Alex annuì e si alzò a sua volta. C'era ancora una cosa che voleva sapere. In realtà ce n'erano altre mille, ma di sicuro Rick gliene avrebbe concessa solo una. «Sei ancora innamorato di lei? Hai detto che odi questo posto ma ci sono delle persone qui che ami. Sei ancora innamorato di Marta?» Altrimenti che senso aveva condividere con lui la loro storia? Perché bere così tanto pensando a lei e ricordando il loro rapporto?

Rick raccolse le bottiglie vuote e le infilò in un sacchetto nero, senza rispondere. «Sarà meglio portarle nel bidone, o domani qualcuno le conterà e mi farà una bella ramanzina.» Anche se provava a scherzare ad Alex non sfuggiva la sua cadenza ancora un po' biascicata e l'aria malinconica. Parlare con lui gli era servito, anche se non quanto avrebbe sperato. Eppure, nel congedarsi, Rick gli assestò una debole pacca sulla spalla e disse: «Grazie per la chiacchierata, Max. Sei un bravo ragazzo, spero che le cose ti andranno bene».
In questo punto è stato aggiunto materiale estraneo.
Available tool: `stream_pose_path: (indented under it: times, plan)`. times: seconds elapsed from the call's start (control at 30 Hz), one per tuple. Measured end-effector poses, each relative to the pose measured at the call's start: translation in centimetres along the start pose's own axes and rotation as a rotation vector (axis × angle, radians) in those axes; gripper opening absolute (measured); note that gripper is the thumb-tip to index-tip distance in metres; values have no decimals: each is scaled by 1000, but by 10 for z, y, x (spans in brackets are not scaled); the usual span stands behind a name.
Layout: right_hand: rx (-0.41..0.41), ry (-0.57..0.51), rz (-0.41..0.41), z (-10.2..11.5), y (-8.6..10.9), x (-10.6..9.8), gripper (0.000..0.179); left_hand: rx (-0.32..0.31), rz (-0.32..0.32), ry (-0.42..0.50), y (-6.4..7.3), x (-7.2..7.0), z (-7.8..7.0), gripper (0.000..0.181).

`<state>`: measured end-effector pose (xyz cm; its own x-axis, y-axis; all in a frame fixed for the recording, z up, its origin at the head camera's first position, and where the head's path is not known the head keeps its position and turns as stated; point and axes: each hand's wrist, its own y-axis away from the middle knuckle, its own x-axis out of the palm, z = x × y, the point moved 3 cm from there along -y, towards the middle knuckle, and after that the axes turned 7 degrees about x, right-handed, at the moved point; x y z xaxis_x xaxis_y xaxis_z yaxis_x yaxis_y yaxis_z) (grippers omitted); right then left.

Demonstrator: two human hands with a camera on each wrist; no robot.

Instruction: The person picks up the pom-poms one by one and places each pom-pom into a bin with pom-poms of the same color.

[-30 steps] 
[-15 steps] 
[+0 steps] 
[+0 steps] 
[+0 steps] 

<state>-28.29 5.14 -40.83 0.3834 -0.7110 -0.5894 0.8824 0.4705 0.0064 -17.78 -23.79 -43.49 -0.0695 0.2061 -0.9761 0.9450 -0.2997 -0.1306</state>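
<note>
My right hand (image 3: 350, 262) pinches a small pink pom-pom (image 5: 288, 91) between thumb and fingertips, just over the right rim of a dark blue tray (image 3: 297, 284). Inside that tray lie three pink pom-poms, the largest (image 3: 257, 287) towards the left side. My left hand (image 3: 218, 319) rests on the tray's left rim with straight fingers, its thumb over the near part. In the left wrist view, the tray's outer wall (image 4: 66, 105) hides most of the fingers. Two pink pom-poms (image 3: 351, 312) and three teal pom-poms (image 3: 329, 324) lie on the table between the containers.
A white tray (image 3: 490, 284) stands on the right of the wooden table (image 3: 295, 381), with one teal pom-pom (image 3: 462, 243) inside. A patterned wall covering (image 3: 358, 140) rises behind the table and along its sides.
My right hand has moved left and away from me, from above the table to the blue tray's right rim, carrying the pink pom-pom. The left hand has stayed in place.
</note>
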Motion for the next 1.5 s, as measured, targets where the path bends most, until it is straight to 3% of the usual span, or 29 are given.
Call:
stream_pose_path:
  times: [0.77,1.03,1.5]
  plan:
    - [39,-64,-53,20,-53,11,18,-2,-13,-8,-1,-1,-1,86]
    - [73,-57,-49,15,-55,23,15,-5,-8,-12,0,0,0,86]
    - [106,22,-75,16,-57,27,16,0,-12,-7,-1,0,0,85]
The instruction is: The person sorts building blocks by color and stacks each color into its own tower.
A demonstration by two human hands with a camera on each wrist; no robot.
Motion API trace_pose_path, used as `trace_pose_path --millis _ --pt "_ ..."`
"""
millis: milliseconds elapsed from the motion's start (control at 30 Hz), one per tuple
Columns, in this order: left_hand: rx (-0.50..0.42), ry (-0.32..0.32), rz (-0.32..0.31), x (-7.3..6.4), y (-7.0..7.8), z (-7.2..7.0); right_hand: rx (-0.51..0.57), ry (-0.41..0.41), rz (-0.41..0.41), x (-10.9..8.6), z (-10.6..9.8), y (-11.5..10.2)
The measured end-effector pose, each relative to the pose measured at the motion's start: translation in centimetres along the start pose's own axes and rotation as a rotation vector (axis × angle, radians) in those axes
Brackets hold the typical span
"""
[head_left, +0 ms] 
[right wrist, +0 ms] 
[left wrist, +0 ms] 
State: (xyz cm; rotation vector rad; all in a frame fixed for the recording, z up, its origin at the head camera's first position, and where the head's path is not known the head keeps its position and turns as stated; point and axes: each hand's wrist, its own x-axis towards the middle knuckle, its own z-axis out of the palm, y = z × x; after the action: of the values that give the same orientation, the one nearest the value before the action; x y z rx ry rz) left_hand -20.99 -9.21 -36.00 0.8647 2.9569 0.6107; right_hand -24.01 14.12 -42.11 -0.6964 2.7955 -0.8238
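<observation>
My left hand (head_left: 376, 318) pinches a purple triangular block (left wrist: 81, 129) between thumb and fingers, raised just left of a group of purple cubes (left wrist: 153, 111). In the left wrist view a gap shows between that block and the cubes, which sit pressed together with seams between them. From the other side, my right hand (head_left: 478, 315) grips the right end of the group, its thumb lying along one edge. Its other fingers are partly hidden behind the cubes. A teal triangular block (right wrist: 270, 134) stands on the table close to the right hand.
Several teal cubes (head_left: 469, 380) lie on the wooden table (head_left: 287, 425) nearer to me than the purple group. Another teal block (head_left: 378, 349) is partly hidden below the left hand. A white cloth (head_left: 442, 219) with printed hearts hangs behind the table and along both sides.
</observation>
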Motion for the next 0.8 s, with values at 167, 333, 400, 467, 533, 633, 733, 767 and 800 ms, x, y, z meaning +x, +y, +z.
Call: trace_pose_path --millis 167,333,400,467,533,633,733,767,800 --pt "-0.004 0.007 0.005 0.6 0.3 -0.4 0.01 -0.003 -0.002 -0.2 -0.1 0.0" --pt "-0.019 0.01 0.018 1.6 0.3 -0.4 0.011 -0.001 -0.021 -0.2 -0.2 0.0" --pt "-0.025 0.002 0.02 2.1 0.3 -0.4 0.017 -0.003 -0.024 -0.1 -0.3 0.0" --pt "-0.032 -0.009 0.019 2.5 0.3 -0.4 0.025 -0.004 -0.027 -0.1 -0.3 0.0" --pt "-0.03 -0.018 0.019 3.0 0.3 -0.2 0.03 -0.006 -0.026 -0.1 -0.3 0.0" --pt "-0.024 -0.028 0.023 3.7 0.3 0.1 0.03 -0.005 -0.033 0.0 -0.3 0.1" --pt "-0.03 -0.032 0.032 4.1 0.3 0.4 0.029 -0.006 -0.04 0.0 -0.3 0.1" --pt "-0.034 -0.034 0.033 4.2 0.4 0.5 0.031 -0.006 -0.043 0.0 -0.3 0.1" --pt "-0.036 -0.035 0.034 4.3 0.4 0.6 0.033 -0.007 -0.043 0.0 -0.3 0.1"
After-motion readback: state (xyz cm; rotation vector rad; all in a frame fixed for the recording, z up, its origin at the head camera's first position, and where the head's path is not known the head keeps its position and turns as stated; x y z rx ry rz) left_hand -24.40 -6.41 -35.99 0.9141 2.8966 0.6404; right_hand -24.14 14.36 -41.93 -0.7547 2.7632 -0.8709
Salì le scale che portavano alla sua stanza nel silenzio concesso tra un sospiro e l'altro del lento russare di Diego. Quando era rientrato? Non se ne era reso conto. Nel superare la stanza di Lev vide che la porta, per la prima volta, non era chiusa. Lanciò un'occhiata curiosa all'interno, al bozzolo di vestiti e coperte sul letto illuminato dalla lampada del comodino. Si sentì come a casa, quando passava davanti alle camere dei suoi fratelli a salutarli un'ultima volta prima di mettersi a letto e gli sfuggì un «Buonanotte», sicuro che Lev, nel sonno, non lo avrebbe sentito.

In tutta risposta, invece, lo sentì tirare sul col naso e dire «Buonanotte» a sua volta, con la voce spezzata di chi non aveva fatto altro che piangere nell'ultima ora.